Les discussions autour des listes en vue du second tour, prévu dimanche, se sont intensifiées avec un dépôt officiel attendu mardi à 18h. Malgré l'absence d'un accord national entre le Parti socialiste et La France insoumise, les annonces de collaborations se multiplient.
Dans des villes comme Toulouse, Nantes, Limoges, Avignon, Brest et Clermont-Ferrand, le succès récent des Insoumis a conduit les socialistes à accepter diverses formes d'accords, incluant même des « fusions techniques ». Cela signifie des listes communes sans engagement programmatique ni promesse de siéger ensemble dans la majorité municipale.
Pourtant, ces pratiques ne se retrouvent pas à Paris et Marseille.

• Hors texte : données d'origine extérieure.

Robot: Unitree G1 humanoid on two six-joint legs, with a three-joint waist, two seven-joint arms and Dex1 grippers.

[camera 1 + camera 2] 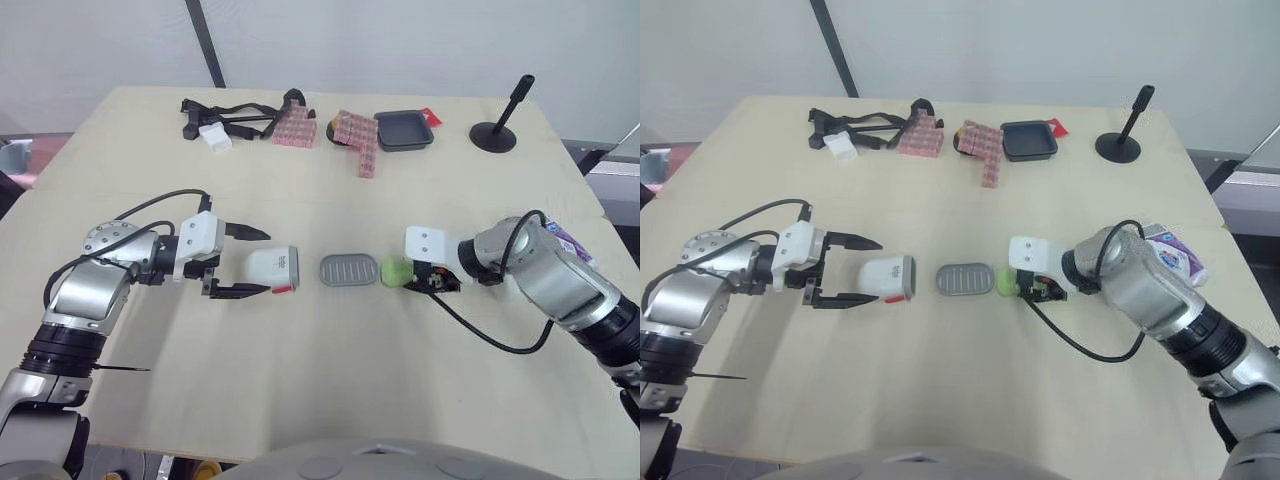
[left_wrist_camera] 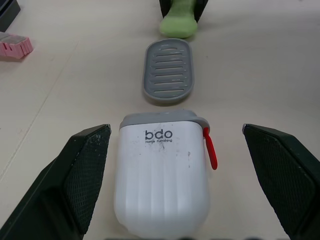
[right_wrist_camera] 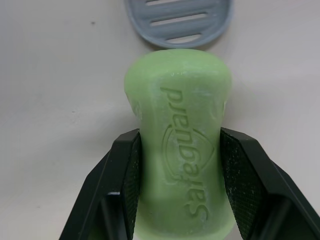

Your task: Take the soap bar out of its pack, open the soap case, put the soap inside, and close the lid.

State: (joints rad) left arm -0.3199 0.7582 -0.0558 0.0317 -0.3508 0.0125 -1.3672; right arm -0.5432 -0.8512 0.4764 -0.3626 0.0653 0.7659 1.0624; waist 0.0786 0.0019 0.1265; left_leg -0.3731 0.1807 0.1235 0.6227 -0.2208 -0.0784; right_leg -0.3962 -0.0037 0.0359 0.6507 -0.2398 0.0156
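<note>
Right end effector point(image 3: 182, 146) is seen closed on the green soap bar point(image 3: 177, 100), which is pinched across its narrow waist between the two black pads, the embossed lettering facing up. The soap bar is held low over the pale wooden surface point(image 1: 300, 380), out of any wrapping, with its free end just beside a grey ribbed oval piece point(image 1: 349, 270) that lies flat at the middle of the surface. On the other side of that grey piece the white soap case point(image 1: 275, 268) is laid on its side, its grey-rimmed end turned toward the oval piece and a small red strap point(image 2: 210, 150) showing at one corner. The left end effector point(image 1: 264, 262) is spread wide, one finger on each side of the soap case and neither touching it. Whether the case's mouth is open cannot be told. Soap case, grey piece and soap bar are lined up in a row between the two arms. A purple and white pack point(image 1: 1175, 258) is seen near the right edge of the surface, beside the right forearm. Along the far edge, well apart from the row, are set black straps point(image 1: 235, 118), pink patterned packs point(image 1: 295, 130), a black tray point(image 1: 404, 130) and a black stand point(image 1: 495, 130).
</note>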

À Marseille, par exemple, le maire sortant Benoît Payan, à la tête d’une union de la gauche ne comprenant pas La France insoumise, a déjà constitué sa liste pour le second tour, en refusant toute forme de « tambouille ». Comme l’explique un spécialiste des dynamiques politiques locales, ces approches pourraient refléter une volonté de préserver des identités politiques distinctes face à un électorat de plus en plus exigeant.